* [Problem details]
All entries below must be retyped exactly, though pictures are to be skipped.

* [Collected data entries]
+++

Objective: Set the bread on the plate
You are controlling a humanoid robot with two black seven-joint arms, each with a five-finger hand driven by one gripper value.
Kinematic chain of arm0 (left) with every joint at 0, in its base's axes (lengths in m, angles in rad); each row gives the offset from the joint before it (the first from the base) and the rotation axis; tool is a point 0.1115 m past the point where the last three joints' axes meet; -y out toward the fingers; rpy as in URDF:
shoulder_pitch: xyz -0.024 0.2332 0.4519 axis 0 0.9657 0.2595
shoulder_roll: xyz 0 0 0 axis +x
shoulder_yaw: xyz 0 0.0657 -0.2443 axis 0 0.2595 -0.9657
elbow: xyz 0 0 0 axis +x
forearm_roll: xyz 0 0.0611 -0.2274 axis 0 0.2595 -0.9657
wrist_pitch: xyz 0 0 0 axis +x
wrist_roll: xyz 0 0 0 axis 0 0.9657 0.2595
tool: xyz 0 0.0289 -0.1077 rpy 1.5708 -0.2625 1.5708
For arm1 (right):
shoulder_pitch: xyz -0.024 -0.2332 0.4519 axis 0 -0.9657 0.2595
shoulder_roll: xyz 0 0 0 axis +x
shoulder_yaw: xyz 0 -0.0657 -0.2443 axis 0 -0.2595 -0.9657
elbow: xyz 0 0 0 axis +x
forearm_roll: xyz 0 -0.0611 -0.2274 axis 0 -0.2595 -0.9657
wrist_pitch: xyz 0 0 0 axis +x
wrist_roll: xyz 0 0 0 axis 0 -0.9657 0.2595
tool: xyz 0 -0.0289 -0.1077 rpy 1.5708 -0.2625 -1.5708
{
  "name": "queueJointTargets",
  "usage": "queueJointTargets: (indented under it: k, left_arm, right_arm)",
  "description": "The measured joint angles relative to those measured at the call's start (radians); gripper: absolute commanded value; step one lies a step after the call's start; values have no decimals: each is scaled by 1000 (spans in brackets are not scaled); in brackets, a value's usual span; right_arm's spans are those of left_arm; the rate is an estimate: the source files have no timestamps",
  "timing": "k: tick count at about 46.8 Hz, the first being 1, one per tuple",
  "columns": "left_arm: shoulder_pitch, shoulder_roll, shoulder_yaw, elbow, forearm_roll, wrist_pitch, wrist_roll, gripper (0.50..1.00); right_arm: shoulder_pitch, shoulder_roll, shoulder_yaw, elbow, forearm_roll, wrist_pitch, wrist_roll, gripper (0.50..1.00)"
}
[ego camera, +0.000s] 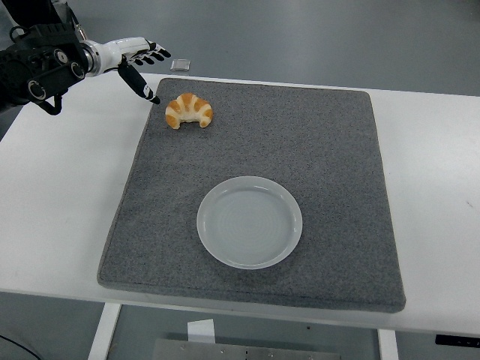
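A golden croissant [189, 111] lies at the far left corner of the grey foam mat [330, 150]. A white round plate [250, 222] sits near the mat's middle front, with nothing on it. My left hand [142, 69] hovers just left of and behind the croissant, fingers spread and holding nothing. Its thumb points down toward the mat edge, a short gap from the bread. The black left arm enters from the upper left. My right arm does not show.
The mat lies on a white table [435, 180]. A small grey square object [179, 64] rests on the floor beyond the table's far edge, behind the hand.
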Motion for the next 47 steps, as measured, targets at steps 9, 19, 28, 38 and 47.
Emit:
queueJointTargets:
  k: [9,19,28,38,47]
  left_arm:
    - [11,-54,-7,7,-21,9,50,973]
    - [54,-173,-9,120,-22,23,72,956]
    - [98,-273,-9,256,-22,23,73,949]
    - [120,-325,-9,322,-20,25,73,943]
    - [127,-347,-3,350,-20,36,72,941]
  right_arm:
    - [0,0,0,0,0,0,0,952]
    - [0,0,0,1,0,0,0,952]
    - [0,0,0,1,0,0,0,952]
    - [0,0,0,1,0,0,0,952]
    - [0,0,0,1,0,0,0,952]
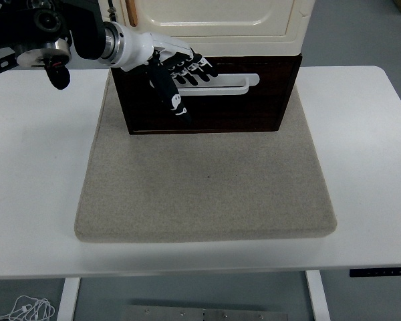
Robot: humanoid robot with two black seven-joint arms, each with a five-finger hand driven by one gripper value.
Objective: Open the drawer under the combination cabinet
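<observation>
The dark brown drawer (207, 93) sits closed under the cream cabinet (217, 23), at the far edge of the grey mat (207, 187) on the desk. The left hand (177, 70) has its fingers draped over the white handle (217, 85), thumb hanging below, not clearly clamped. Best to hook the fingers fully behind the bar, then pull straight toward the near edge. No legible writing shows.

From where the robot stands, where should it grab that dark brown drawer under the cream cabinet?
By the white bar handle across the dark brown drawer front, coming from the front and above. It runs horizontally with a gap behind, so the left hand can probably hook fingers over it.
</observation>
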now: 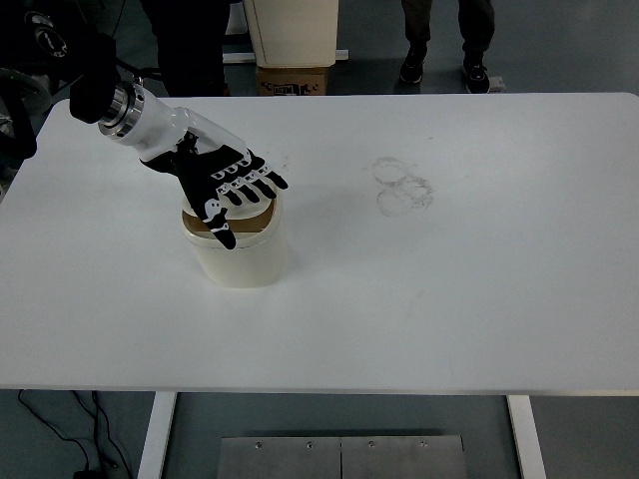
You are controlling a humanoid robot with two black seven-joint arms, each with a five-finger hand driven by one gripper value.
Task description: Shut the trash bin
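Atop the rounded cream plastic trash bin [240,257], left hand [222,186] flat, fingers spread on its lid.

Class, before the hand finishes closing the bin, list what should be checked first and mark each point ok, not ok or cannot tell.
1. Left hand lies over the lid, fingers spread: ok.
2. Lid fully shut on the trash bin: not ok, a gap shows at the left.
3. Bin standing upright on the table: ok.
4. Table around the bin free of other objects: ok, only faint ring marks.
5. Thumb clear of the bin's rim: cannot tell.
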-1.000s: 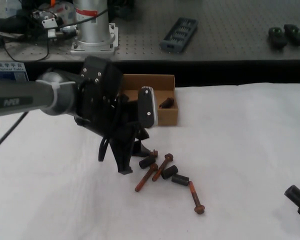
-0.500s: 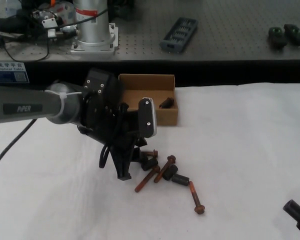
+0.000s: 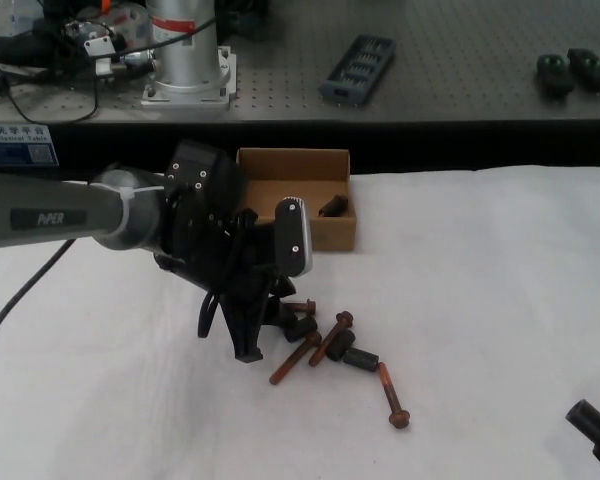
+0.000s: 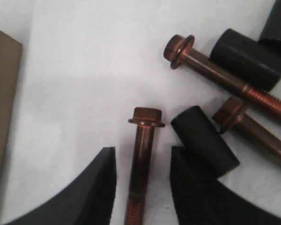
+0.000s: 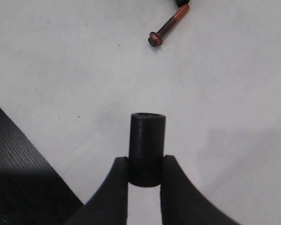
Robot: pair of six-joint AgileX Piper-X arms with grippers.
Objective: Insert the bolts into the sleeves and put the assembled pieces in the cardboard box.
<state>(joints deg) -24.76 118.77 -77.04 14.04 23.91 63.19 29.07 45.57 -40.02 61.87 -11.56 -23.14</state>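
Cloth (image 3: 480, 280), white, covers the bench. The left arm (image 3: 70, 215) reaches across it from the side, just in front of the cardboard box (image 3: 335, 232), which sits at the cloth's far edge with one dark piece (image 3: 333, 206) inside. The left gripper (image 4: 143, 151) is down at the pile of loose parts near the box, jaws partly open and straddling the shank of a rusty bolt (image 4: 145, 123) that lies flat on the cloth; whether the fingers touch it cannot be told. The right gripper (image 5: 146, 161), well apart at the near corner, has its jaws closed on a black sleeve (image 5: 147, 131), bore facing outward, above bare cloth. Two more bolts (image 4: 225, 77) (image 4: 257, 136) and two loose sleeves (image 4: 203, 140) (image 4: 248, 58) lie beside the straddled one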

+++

* [Completed exercise]
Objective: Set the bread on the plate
You are controlling a humanoid robot with two black seven-joint arms, each with a five-finger hand driven by one gripper value.
Kinematic chain of arm0 (left) with every joint at 0, in its base's axes (lengths in m, angles in rad); each row gives the offset from the joint before it (the first from the base) and the rotation axis; tool is a point 0.1115 m past the point where the last three joints' axes meet; -y out toward the fingers; rpy as in URDF:
shoulder_pitch: xyz -0.024 0.2332 0.4519 axis 0 0.9657 0.2595
shoulder_roll: xyz 0 0 0 axis +x
shoulder_yaw: xyz 0 0.0657 -0.2443 axis 0 0.2595 -0.9657
elbow: xyz 0 0 0 axis +x
forearm_roll: xyz 0 0.0611 -0.2274 axis 0 0.2595 -0.9657
wrist_pitch: xyz 0 0 0 axis +x
wrist_roll: xyz 0 0 0 axis 0 0.9657 0.2595
tool: xyz 0 0.0289 -0.1077 rpy 1.5708 -0.2625 1.5708
For arm1 (right):
shoulder_pitch: xyz -0.024 -0.2332 0.4519 axis 0 -0.9657 0.2595
shoulder_roll: xyz 0 0 0 axis +x
shoulder_yaw: xyz 0 -0.0657 -0.2443 axis 0 -0.2595 -0.9657
elbow: xyz 0 0 0 axis +x
forearm_roll: xyz 0 -0.0611 -0.2274 axis 0 -0.2595 -0.9657
wrist_pitch: xyz 0 0 0 axis +x
wrist_roll: xyz 0 0 0 axis 0 -0.9657 0.2595
tool: xyz 0 -0.0289 -0.1077 rpy 1.5708 -0.2625 -1.5708
{
  "name": "queueJointTargets",
  "usage": "queueJointTargets: (indented under it: k, left_arm, right_arm)",
  "description": "The measured joint angles relative to those measured at the call's start (radians); gripper: absolute commanded value; step one lies a step after the call's start; values have no decimals: each is scaled by 1000 (spans in brackets are not scaled); in brackets, a value's usual span; right_arm's spans are those of left_arm; the rate is an estimate: the source files have no timestamps",
  "timing": "k: tick count at about 46.8 Hz, the first being 1, one per tuple",
  "columns": "left_arm: shoulder_pitch, shoulder_roll, shoulder_yaw, elbow, forearm_roll, wrist_pitch, wrist_roll, gripper (0.50..1.00); right_arm: shoulder_pitch, shoulder_roll, shoulder_yaw, elbow, forearm_roll, wrist_pitch, wrist_roll, gripper (0.50..1.00)"
}
[ego camera, +0.000s] 
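A golden croissant [189, 111] lies at the far left corner of the grey foam mat [330, 150]. A white round plate [250, 222] sits near the mat's middle front, with nothing on it. My left hand [142, 69] hovers just left of and behind the croissant, fingers spread and holding nothing. Its thumb points down toward the mat edge, a short gap from the bread. The black left arm enters from the upper left. My right arm does not show.
The mat lies on a white table [435, 180]. A small grey square object [179, 64] rests on the floor beyond the table's far edge, behind the hand.
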Motion for the next 47 steps, as measured, targets at steps 9, 19, 28, 38 and 47.
Emit:
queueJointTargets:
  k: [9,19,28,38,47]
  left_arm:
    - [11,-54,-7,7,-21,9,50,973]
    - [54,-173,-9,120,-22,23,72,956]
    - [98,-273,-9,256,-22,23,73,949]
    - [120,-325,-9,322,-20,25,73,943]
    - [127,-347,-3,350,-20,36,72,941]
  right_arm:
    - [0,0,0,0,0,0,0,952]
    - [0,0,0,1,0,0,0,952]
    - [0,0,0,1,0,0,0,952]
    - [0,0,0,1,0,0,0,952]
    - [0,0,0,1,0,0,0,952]
Robot: humanoid robot with two black seven-joint arms, each with a five-finger hand driven by one gripper value.
Objective: Open the drawer under the combination cabinet
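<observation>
The dark brown drawer (207, 93) sits closed under the cream cabinet (217, 23), at the far edge of the grey mat (207, 187) on the desk. The left hand (177, 70) has its fingers draped over the white handle (217, 85), thumb hanging below, not clearly clamped. Best to hook the fingers fully behind the bar, then pull straight toward the near edge. No legible writing shows.

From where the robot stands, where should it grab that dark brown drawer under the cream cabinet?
By the white bar handle across the dark brown drawer front, coming from the front and above. It runs horizontally with a gap behind, so the left hand can probably hook fingers over it.
</observation>
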now: 
You are controlling a humanoid robot with two black seven-joint arms, each with a five-finger hand driven by one gripper value.
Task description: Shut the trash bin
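Atop the rounded cream plastic trash bin [240,257], left hand [222,186] flat, fingers spread on its lid.

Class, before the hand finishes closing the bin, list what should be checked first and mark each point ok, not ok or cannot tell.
1. Left hand lies over the lid, fingers spread: ok.
2. Lid fully shut on the trash bin: not ok, a gap shows at the left.
3. Bin standing upright on the table: ok.
4. Table around the bin free of other objects: ok, only faint ring marks.
5. Thumb clear of the bin's rim: cannot tell.
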-1.000s: 
-0.500s: 
+0.000s: 
+0.000s: 
+0.000s: 
Robot: pair of six-joint AgileX Piper-X arms with grippers.
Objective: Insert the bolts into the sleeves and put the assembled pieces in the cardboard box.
<state>(joints deg) -24.76 118.77 -77.04 14.04 23.91 63.19 29.07 45.57 -40.02 61.87 -11.56 -23.14</state>
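Cloth (image 3: 480, 280), white, covers the bench. The left arm (image 3: 70, 215) reaches across it from the side, just in front of the cardboard box (image 3: 335, 232), which sits at the cloth's far edge with one dark piece (image 3: 333, 206) inside. The left gripper (image 4: 143, 151) is down at the pile of loose parts near the box, jaws partly open and straddling the shank of a rusty bolt (image 4: 145, 123) that lies flat on the cloth; whether the fingers touch it cannot be told. The right gripper (image 5: 146, 161), well apart at the near corner, has its jaws closed on a black sleeve (image 5: 147, 131), bore facing outward, above bare cloth. Two more bolts (image 4: 225, 77) (image 4: 257, 136) and two loose sleeves (image 4: 203, 140) (image 4: 248, 58) lie beside the straddled one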

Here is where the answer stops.